**INFORMATION**
━━━━━━━━━━━━━━━━━━━━━━━━━━━━━━

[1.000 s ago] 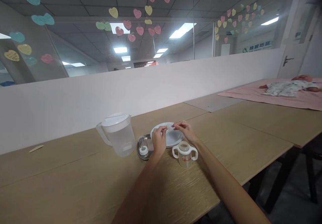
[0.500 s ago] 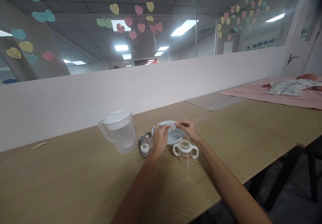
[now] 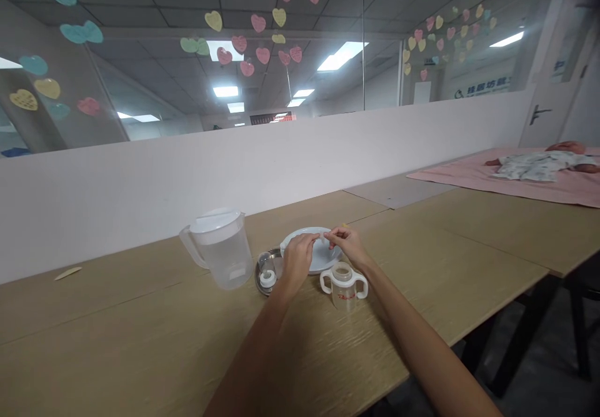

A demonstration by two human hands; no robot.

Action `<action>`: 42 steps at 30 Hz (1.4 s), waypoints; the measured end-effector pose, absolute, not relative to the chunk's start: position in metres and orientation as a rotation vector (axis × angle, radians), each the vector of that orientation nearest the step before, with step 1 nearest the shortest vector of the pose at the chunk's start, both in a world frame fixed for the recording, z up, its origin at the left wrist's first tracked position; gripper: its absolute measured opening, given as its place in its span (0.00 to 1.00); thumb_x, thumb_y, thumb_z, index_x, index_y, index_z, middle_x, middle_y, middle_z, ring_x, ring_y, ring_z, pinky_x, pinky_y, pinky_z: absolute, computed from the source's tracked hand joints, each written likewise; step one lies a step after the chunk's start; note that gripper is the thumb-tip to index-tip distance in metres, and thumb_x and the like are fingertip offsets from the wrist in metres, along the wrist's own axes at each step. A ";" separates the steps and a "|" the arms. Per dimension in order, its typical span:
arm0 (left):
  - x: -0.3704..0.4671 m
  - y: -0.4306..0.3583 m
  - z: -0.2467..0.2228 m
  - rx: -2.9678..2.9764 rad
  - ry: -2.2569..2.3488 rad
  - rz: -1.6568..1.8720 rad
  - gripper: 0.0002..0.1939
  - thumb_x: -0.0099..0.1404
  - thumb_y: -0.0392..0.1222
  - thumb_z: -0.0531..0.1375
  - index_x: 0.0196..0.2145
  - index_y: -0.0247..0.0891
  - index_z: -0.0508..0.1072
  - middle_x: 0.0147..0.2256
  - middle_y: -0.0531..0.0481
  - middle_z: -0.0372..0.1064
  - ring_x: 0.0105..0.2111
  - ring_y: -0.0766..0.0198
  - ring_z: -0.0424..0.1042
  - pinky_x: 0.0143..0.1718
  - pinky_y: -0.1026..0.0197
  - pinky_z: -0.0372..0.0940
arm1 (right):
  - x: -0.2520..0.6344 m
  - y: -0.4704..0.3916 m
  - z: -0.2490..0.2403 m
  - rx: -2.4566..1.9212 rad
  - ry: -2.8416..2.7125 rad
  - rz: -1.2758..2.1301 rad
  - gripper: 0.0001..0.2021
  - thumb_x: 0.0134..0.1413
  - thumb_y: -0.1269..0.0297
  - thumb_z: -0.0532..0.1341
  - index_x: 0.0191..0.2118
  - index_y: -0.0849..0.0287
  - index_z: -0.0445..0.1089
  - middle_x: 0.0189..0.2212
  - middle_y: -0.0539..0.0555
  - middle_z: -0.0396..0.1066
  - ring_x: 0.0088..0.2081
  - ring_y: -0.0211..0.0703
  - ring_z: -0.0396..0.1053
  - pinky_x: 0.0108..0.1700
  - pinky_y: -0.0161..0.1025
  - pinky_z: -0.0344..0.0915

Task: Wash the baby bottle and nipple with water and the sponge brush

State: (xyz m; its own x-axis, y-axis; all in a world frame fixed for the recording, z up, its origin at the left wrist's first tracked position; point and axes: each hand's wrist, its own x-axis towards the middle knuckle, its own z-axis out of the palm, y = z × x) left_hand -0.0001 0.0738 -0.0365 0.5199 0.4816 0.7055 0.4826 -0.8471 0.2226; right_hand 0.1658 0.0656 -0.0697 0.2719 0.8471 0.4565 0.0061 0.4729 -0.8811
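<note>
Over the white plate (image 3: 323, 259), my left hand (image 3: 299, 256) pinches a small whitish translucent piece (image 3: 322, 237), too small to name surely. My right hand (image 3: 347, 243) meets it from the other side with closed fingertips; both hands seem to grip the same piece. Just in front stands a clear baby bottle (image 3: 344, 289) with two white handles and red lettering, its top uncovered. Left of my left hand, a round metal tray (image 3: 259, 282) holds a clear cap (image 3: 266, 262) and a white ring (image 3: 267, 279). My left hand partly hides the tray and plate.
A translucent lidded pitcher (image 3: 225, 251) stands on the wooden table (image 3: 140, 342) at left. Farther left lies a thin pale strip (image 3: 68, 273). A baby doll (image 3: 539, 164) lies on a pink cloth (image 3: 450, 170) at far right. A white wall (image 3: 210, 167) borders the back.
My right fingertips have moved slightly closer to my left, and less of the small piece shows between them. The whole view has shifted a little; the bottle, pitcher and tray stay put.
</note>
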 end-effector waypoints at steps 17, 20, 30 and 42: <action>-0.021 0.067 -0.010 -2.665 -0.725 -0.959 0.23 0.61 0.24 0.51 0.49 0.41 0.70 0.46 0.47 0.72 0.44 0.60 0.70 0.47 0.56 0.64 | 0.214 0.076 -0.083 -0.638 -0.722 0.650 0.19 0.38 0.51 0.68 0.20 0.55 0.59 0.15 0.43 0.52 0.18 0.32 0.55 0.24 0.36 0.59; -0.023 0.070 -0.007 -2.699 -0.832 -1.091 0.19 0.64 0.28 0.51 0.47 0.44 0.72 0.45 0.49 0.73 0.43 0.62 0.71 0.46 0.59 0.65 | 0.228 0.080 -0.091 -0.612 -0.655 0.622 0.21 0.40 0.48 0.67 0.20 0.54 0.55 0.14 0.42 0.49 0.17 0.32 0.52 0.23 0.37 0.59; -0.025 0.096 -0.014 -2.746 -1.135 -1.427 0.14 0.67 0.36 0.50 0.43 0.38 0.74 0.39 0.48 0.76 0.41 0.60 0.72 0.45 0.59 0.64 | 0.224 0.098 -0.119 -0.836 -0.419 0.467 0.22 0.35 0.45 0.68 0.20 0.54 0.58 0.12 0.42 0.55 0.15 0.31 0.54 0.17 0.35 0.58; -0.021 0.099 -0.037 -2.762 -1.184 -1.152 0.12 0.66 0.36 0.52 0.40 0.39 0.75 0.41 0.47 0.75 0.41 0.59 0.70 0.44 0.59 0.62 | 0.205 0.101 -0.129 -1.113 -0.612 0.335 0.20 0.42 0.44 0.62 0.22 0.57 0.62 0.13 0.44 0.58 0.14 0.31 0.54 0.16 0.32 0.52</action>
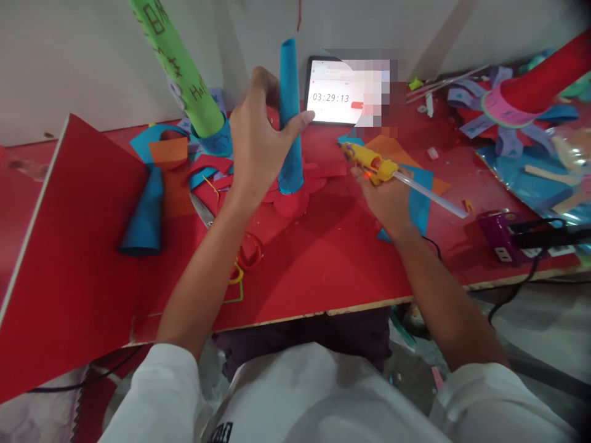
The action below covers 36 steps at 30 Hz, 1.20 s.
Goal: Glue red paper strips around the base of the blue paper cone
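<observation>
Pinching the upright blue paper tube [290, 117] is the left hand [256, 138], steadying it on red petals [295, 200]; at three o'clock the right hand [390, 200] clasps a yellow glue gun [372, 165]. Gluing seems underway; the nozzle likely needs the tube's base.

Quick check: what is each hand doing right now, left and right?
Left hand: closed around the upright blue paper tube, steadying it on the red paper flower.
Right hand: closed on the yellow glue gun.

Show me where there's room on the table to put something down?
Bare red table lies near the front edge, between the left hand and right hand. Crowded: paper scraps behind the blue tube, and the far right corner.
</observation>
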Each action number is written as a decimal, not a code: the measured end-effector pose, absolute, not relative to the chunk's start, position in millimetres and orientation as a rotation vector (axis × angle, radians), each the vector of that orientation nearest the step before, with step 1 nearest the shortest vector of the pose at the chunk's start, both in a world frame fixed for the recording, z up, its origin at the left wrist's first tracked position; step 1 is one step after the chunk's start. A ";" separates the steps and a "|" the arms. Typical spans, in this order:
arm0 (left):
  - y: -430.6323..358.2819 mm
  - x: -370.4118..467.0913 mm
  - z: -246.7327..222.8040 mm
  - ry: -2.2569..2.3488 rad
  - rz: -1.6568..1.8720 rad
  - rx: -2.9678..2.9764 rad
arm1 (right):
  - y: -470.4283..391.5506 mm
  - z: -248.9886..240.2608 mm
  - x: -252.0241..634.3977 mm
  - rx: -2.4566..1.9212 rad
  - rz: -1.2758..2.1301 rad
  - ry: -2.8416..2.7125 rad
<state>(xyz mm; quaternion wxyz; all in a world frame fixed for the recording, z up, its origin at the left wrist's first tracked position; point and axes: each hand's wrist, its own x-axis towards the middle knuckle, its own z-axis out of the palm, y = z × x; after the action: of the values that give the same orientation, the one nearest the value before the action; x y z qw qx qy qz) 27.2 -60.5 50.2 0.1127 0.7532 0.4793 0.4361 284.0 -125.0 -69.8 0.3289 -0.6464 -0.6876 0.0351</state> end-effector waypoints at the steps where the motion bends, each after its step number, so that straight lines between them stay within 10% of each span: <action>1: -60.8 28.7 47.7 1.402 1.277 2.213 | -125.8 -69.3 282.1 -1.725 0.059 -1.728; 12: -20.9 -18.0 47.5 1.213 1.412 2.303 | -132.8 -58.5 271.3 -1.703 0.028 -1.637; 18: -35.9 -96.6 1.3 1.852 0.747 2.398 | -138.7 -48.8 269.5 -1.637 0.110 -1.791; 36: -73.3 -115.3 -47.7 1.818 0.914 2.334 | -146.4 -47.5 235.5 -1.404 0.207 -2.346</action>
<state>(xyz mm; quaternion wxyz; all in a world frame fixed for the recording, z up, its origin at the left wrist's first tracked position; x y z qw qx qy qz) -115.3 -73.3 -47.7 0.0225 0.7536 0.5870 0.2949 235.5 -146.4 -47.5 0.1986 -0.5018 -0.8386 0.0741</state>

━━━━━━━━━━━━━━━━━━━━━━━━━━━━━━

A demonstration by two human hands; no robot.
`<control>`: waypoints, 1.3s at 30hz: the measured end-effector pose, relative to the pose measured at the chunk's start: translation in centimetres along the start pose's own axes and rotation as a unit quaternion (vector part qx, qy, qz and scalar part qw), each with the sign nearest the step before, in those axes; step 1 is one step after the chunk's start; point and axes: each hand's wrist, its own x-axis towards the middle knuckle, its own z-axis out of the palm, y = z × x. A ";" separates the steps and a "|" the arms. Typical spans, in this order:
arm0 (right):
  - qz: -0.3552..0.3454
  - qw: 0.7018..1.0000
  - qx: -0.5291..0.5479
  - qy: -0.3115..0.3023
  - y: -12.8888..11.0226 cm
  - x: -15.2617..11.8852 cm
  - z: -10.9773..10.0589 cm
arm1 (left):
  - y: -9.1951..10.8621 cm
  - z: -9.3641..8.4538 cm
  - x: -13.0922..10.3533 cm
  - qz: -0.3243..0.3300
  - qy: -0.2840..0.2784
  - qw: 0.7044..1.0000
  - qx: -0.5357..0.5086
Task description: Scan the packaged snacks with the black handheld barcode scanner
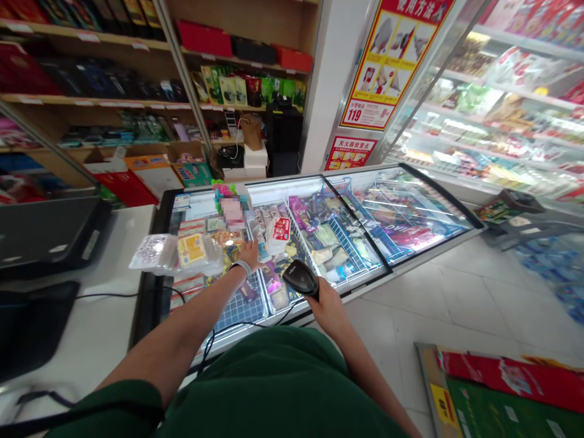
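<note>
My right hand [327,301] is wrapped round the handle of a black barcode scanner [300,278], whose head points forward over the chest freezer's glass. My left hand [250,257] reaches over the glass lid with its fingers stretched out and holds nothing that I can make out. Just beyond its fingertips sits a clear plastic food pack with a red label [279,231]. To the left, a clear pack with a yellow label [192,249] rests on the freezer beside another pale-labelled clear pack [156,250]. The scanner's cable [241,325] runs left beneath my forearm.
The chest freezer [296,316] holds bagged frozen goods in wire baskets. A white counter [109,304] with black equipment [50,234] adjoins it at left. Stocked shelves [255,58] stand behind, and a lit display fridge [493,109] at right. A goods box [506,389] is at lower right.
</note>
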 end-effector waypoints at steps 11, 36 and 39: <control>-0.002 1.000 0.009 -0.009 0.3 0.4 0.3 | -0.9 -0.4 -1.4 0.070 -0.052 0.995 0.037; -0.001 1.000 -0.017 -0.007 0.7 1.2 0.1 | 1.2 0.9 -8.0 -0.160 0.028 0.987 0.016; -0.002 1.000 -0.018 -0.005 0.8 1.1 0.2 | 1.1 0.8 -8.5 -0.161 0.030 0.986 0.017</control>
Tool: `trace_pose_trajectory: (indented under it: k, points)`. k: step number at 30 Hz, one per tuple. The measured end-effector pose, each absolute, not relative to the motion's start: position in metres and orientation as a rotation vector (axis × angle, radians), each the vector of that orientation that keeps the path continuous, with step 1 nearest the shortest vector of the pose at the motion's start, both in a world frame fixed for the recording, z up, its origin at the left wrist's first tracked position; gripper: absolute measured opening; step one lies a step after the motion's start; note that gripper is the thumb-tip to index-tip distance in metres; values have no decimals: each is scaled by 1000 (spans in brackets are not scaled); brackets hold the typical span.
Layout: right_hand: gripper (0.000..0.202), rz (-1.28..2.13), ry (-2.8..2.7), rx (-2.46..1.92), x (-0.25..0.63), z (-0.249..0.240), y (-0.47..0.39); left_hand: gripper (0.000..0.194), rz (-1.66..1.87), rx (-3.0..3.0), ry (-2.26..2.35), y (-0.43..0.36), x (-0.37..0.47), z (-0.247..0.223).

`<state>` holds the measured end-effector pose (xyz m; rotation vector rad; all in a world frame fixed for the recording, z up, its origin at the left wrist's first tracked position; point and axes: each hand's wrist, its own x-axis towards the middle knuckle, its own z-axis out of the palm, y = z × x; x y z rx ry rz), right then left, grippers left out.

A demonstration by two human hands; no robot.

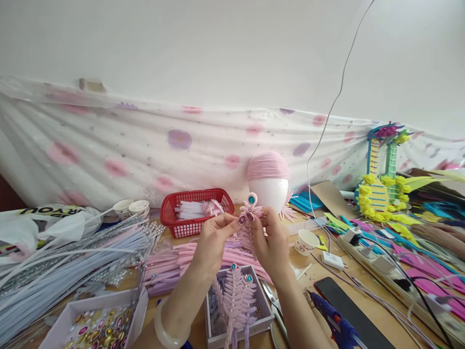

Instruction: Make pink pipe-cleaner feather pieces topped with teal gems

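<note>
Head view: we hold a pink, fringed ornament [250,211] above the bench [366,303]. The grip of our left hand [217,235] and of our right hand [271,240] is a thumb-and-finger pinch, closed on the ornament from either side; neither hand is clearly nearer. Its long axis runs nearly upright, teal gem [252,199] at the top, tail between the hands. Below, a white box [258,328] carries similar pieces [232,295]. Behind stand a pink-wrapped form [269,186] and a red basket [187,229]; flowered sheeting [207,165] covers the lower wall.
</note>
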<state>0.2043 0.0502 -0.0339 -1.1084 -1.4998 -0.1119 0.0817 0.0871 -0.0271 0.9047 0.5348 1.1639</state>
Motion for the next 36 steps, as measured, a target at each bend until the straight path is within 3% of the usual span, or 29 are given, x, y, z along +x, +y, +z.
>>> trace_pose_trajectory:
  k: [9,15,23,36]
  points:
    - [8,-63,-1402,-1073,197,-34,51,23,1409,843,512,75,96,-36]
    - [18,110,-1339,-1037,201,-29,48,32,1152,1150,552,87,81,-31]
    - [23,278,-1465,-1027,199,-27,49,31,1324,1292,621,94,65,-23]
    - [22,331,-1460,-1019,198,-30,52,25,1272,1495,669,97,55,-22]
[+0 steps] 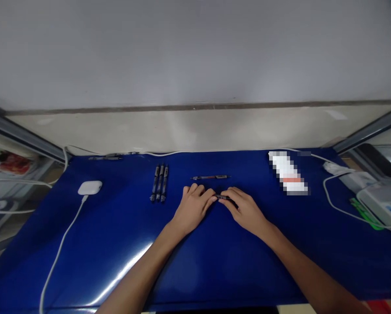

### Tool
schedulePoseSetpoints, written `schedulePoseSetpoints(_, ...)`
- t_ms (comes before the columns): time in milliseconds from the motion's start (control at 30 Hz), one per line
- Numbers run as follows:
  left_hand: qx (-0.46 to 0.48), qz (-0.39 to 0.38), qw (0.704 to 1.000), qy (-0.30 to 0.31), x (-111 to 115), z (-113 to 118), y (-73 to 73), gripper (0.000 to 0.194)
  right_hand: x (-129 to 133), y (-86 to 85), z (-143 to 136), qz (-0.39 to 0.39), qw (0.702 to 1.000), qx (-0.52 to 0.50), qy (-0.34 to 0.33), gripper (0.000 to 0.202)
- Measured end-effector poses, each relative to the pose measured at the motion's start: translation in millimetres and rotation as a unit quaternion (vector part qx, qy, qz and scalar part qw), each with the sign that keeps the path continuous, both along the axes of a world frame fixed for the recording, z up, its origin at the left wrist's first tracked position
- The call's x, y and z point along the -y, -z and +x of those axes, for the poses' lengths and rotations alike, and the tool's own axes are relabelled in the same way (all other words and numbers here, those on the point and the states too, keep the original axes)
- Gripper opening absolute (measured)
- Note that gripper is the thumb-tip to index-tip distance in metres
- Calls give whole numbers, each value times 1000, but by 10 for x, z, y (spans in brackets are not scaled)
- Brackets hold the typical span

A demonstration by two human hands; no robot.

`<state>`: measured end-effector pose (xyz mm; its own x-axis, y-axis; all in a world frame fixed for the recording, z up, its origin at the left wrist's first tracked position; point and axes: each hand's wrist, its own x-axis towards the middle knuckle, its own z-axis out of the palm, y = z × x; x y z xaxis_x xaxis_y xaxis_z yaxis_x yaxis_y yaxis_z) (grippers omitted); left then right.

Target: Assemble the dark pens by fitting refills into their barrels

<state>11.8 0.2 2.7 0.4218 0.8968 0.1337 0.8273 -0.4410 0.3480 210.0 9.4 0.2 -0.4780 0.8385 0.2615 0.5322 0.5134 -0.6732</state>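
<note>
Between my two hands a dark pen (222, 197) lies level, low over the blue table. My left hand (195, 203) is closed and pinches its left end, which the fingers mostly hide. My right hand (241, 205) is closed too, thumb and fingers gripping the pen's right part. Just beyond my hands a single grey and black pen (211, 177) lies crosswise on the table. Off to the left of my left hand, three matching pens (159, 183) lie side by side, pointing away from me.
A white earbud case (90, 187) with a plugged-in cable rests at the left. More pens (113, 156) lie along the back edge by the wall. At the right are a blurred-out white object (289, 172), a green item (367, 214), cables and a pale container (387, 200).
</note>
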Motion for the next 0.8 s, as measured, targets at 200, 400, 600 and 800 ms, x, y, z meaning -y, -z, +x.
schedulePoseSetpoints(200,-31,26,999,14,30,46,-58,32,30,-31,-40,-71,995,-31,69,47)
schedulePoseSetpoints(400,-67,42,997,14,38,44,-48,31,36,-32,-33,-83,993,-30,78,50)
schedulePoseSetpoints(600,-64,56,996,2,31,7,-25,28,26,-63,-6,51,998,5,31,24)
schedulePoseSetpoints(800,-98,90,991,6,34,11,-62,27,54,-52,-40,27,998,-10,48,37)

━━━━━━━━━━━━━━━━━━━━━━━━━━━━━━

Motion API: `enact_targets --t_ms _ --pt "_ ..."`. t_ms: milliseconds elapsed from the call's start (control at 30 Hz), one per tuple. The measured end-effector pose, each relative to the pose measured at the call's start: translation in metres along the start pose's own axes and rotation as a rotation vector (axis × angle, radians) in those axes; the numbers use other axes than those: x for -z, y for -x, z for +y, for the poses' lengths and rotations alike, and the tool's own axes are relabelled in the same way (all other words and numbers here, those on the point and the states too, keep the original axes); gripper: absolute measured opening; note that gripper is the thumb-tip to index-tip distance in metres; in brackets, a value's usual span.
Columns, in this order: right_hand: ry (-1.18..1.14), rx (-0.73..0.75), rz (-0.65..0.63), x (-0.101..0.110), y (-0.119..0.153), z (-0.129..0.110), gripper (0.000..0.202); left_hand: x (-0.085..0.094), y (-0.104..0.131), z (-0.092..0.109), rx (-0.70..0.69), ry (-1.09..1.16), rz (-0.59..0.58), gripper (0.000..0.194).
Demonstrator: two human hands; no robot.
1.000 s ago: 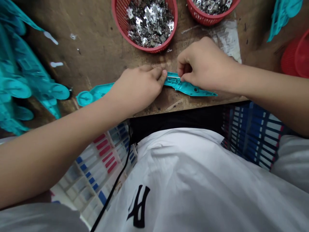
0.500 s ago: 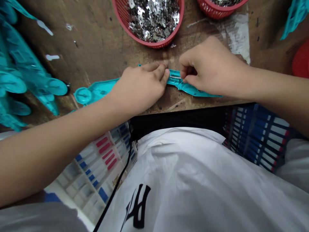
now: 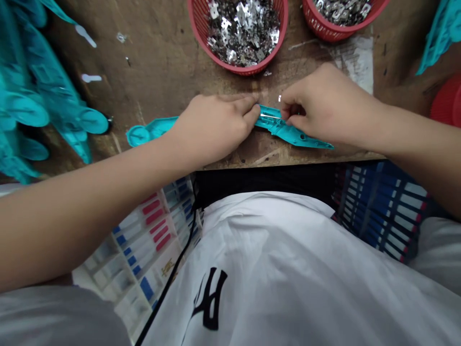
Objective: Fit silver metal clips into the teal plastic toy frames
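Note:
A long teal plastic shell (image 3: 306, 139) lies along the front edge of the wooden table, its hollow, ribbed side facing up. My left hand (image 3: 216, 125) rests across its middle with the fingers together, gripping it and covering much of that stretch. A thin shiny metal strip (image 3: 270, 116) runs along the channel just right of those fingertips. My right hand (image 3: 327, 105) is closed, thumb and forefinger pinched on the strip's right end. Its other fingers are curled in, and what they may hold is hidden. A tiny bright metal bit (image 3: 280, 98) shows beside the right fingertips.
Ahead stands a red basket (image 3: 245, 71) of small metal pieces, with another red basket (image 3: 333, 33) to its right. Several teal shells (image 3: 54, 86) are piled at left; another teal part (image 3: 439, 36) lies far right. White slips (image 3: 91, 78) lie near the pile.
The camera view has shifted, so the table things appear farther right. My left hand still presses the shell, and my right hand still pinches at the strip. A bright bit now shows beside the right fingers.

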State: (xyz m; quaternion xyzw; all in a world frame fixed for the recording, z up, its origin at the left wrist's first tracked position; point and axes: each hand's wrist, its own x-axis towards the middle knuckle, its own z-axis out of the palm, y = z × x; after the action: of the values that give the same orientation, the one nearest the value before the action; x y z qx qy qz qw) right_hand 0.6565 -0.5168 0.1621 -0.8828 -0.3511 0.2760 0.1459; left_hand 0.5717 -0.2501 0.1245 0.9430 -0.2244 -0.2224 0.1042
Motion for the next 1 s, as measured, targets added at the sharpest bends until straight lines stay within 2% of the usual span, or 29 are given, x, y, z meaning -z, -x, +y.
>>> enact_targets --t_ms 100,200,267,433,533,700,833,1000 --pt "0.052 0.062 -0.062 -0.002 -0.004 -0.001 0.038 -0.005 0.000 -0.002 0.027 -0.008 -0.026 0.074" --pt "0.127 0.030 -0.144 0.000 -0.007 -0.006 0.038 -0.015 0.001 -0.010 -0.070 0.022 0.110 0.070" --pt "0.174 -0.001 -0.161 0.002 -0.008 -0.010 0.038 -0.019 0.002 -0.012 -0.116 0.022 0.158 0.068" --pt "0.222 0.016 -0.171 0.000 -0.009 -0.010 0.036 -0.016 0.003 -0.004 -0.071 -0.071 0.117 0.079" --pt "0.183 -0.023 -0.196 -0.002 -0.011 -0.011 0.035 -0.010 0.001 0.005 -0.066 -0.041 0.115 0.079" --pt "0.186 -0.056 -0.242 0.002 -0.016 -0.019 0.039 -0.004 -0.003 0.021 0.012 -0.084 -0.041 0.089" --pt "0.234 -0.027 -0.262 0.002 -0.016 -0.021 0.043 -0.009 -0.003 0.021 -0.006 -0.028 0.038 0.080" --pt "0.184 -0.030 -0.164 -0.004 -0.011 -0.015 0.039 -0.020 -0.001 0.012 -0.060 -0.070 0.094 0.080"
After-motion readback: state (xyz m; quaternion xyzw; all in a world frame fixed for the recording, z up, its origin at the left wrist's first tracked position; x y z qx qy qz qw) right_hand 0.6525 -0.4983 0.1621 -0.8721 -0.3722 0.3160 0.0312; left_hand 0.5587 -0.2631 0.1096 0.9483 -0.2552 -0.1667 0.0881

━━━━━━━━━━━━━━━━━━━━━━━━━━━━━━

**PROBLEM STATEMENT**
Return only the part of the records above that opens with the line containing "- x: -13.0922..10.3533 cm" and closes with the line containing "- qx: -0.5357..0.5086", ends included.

**EXERCISE ANSWER**
  - x: -13.0922..10.3533 cm
  - qz: -0.3243..0.3300
  - qy: -0.2840..0.2784
  - qw: 0.7044..1.0000
  - qx: -0.5357..0.5086

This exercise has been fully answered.